If a line in the entries contains the word "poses", list it.

[Data to process Boundary: Start]

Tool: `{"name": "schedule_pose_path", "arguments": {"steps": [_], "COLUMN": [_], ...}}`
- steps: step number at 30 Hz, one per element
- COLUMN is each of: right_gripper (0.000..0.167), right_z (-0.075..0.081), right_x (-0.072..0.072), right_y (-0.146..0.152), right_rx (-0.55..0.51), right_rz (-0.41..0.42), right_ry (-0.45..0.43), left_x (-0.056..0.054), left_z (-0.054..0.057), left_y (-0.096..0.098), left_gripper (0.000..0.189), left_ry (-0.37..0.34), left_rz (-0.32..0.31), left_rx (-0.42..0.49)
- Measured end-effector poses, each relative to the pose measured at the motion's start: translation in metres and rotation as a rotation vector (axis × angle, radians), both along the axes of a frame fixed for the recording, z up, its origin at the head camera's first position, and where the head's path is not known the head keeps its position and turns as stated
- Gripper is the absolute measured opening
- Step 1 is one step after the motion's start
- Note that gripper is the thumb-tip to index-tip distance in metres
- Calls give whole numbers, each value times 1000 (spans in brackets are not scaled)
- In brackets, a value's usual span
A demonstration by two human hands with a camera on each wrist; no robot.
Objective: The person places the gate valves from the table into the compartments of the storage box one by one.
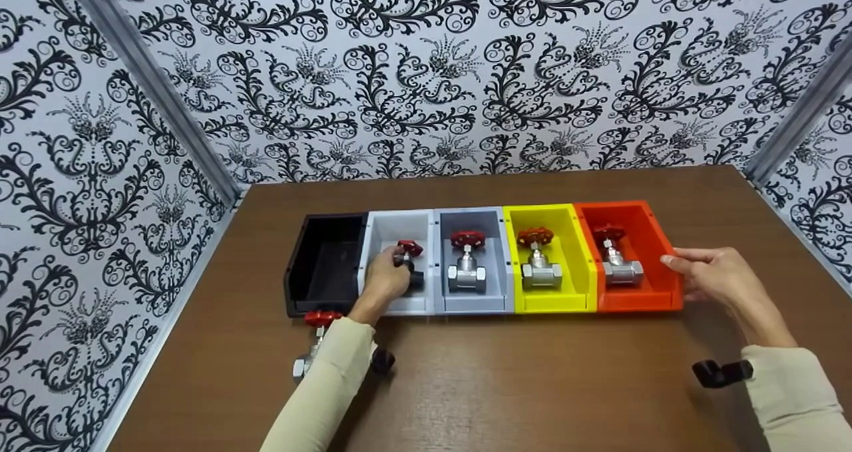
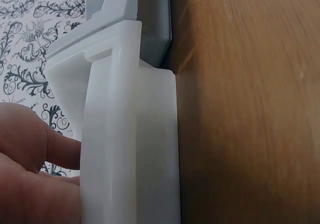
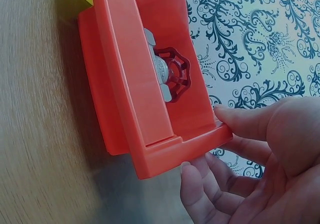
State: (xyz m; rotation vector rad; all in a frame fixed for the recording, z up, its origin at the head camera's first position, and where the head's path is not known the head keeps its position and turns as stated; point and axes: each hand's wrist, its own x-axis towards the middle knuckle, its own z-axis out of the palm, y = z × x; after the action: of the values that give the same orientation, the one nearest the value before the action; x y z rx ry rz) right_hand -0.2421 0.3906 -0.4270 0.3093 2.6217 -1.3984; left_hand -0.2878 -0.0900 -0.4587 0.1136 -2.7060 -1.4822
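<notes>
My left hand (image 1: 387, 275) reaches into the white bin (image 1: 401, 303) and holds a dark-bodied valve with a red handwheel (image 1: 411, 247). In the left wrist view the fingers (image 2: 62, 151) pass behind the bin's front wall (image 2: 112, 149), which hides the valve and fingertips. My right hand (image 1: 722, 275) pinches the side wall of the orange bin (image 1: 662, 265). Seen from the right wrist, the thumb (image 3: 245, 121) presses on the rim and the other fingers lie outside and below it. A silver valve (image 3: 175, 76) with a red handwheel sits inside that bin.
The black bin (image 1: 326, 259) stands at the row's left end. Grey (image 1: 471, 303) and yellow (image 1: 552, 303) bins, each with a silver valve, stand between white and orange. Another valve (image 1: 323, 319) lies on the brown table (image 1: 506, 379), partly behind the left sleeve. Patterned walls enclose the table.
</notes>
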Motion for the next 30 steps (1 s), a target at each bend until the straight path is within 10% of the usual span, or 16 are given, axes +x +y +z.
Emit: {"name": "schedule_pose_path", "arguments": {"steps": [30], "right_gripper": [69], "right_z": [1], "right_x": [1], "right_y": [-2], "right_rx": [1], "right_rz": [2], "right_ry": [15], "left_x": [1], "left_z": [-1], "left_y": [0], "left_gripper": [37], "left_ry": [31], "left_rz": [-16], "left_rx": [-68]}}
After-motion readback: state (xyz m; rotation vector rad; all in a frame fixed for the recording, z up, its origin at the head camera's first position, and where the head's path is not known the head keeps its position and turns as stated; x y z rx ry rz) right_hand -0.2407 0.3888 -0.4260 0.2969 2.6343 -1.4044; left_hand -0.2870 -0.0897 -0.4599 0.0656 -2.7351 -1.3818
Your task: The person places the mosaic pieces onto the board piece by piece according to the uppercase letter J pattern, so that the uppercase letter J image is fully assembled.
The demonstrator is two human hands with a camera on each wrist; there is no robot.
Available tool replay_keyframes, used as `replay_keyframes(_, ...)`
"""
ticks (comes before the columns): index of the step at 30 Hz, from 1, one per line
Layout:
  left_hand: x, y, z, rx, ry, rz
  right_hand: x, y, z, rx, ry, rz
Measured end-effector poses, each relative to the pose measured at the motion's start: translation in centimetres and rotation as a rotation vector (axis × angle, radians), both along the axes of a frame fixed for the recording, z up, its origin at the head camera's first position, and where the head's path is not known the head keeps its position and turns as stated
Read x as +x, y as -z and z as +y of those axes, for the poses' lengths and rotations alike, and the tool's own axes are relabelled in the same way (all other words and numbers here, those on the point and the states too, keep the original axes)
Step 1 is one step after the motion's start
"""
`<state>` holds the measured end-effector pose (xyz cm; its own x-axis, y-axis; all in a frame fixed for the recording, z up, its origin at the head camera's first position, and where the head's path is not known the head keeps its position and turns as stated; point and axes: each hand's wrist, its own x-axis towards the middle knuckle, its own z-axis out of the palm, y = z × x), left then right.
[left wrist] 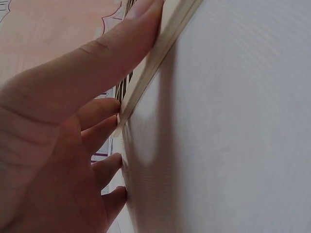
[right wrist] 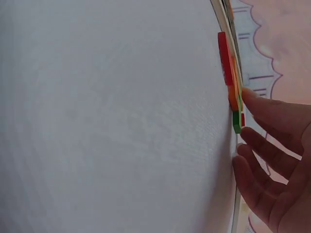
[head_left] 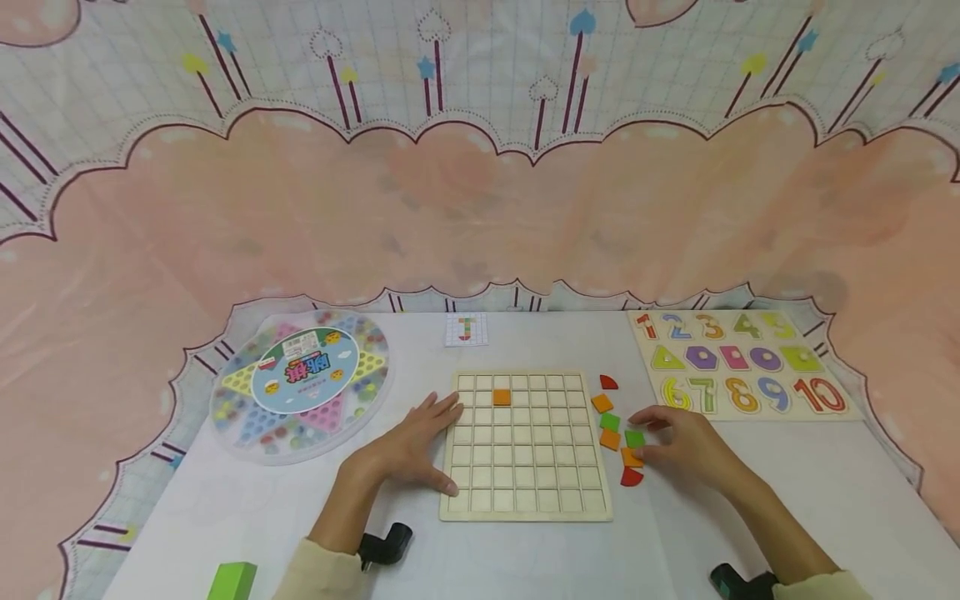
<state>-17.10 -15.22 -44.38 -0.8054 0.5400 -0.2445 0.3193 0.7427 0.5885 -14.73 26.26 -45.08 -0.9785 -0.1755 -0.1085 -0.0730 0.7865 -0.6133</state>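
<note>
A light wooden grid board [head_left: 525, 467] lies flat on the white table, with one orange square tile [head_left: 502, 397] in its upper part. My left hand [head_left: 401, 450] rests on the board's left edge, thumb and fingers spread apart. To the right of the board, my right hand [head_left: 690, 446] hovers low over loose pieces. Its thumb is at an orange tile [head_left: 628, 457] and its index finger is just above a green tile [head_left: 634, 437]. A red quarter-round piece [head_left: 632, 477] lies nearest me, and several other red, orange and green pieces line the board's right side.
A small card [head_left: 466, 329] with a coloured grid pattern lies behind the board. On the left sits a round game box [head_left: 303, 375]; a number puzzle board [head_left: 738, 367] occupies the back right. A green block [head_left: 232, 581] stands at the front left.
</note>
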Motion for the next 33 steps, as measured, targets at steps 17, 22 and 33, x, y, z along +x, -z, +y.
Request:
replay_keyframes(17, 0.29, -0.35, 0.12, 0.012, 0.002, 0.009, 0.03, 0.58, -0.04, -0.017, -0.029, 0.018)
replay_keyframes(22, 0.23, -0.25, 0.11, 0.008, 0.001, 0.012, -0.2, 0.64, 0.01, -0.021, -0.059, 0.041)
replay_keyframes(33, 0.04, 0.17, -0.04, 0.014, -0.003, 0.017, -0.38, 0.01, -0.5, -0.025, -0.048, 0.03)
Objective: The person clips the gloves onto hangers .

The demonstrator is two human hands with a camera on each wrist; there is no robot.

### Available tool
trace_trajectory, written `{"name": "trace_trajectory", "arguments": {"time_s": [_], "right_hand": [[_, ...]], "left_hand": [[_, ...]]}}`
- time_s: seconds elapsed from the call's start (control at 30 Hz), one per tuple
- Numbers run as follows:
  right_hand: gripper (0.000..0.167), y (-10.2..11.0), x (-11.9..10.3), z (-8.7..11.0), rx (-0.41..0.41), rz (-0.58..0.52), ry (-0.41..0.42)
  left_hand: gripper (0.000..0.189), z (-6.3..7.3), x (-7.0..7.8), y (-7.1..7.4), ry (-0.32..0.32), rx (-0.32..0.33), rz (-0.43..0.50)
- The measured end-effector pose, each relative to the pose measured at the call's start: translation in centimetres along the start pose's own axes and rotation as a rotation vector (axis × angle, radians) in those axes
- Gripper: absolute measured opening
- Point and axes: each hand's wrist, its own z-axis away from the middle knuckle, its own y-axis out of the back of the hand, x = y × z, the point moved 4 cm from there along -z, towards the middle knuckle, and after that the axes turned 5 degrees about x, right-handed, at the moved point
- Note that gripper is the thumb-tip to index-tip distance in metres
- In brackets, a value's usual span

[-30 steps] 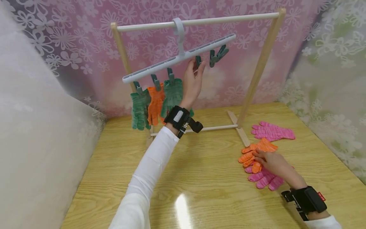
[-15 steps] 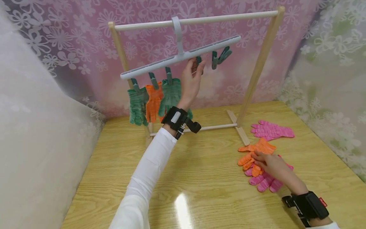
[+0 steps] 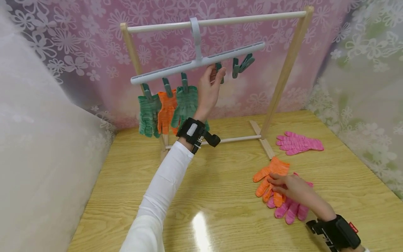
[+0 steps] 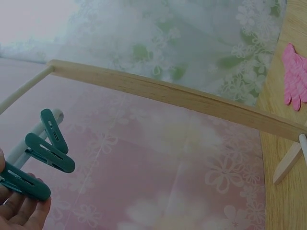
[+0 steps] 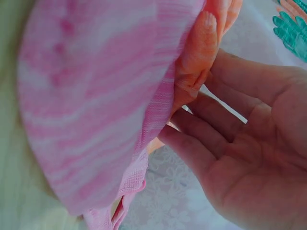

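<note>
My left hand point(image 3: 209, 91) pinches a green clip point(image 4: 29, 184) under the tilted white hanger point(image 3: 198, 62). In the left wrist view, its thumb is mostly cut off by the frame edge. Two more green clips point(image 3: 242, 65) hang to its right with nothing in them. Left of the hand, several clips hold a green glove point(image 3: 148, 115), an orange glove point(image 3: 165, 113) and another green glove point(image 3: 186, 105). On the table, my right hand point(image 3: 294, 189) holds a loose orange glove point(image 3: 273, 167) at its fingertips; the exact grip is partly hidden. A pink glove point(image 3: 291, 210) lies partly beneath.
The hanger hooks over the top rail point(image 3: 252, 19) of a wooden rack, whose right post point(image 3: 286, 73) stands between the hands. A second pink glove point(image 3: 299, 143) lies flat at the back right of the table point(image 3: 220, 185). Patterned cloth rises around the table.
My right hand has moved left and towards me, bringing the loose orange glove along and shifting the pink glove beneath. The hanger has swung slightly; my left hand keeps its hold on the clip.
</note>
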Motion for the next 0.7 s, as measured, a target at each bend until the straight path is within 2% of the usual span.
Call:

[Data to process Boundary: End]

* [Finished task]
- Measured end-effector poses, each relative to the pose measured at the motion's start: translation in metres and rotation as a rotation vector (axis × angle, radians), both along the axes of a frame fixed for the recording, z up, its origin at the head camera's first position, and where the head's path is not known the head keeps its position and turns as stated
Measured end-effector poses, each relative to the pose measured at the motion's start: translation in centimetres and rotation as a rotation vector (axis × angle, radians), both along the axes of a frame fixed for the recording, z up, its origin at the head camera's first position, and where the head's path is not known the head keeps its position and turns as stated
Read x as +x, y as -z and z as +y of those axes, for the poses' lengths and rotations alike, and the tool's own axes are relabelled in the same way (all other words and numbers here, those on the point and the states too, keep the original axes)

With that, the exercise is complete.